The Thrive Program is another initiative that is a continuous evaluation, feedback, and support mechanism that fixes the loose ends in a student’s learning curve. The program is for those Masai graduates who are yet to crack a tech job interview and are trying to keep up with soft skills, incomplete technical expertise, or confidence issues. The students are trained in all forms of communication and soft skills like Attitude, Behaviour, Critical thinking, Negotiation, and also remote-working. The objective is to make students highly competent and industry-ready for tech companies.
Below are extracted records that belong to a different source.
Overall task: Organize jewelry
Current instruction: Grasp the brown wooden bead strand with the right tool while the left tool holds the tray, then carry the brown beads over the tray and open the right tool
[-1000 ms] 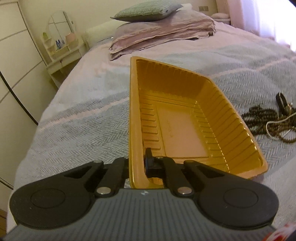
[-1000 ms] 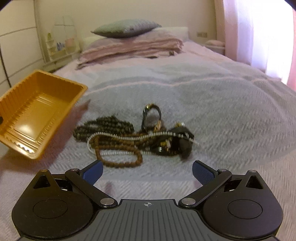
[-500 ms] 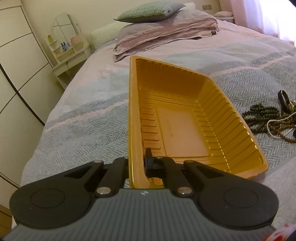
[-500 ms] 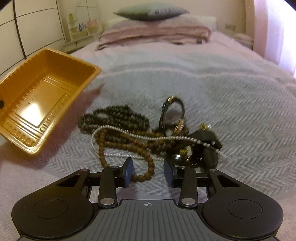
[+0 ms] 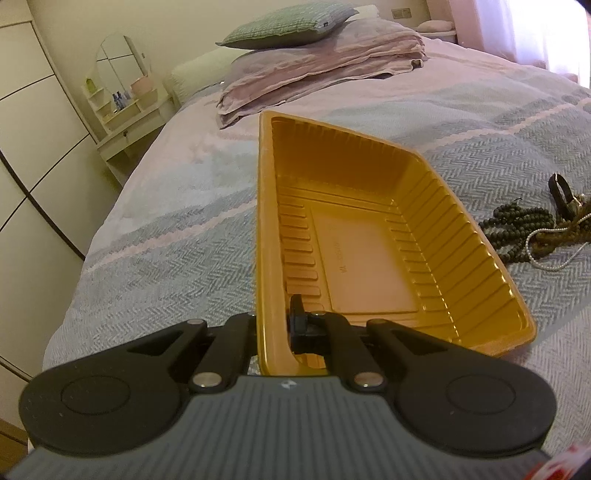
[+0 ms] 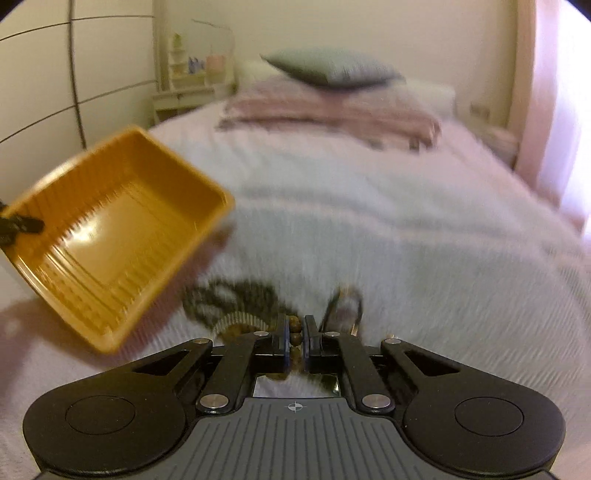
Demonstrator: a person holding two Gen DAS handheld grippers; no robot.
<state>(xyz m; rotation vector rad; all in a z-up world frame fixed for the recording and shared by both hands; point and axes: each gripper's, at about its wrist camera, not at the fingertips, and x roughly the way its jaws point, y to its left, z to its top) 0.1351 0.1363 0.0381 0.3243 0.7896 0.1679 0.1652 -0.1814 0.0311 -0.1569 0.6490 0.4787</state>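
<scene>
My left gripper (image 5: 275,321) is shut on the near wall of an empty orange plastic tray (image 5: 461,236), holding it tilted above the bedspread. In the right wrist view the tray (image 6: 122,221) hangs at the left, with a left fingertip (image 6: 22,225) on its edge. The jewelry pile (image 5: 528,229) lies right of the tray: dark beads (image 6: 236,295), a pearl strand (image 6: 236,319), a watch (image 6: 343,306). My right gripper (image 6: 295,332) is closing, and its pads are pressed on the brown bead necklace (image 6: 294,326). This view is blurred by motion.
The grey-and-pink bedspread (image 5: 177,258) stretches all around. Folded pink blankets (image 5: 325,70) and a green pillow (image 5: 288,22) sit at the head of the bed. A small vanity with a mirror (image 5: 125,92) and a wardrobe (image 5: 29,147) stand to the left.
The right gripper's jaws went from wide open to pinched on the brown beads, and it has lifted and rolled. The left gripper and the tray have stayed put.
</scene>
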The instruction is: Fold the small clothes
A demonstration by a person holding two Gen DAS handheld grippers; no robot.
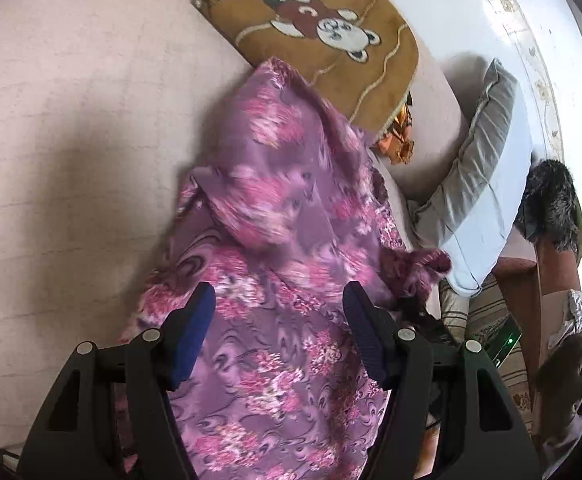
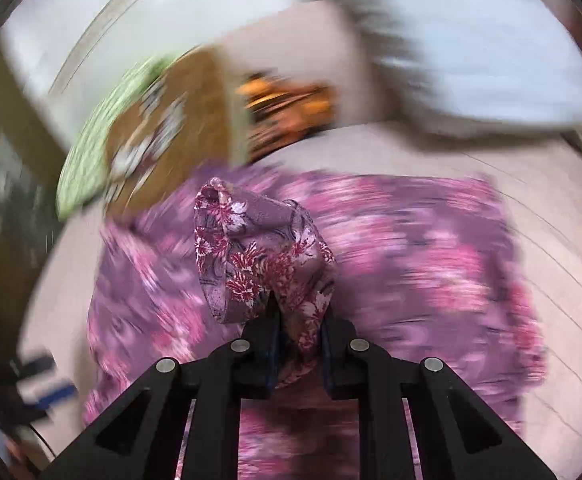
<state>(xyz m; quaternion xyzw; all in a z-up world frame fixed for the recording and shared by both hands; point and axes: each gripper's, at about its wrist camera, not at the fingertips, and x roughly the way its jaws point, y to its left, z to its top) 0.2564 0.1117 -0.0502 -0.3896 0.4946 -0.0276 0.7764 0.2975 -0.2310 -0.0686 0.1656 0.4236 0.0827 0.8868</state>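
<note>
Right wrist | right gripper (image 2: 297, 320) pinching floral garment (image 2: 259, 256) | no legible writing

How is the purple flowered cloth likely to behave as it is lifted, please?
Probably floppy: the cloth bunches and droops where the right gripper pinches it. Likely light and thin, since it lies in soft folds on the bed.

I count one purple floral garment (image 1: 275, 240), one brown bear blanket (image 1: 331, 40), one grey pillow (image 1: 479, 184), two grippers.
</note>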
One more example is Pair Programming, a coding culture adopted from big tech companies in the 80s and 90s, where students work with other peers in a collaborative environment and are guided by each other.

The more the team went on to work towards tackling the problem statements and realizing their magnitude, the more innovative solutions we have been able to come up with.

Going forward, we at Masai are looking forward to inculcating an agile and pod methodology in the upcoming courses like UI/UX Design, Data Science, and Product Management. The proposition of being able to offer a holistic pod of tech resources makes Masai School more desirable for its hiring partners. Besides, the philosophy also contributes to our team’s vision of transforming into an overall career-oriented institute.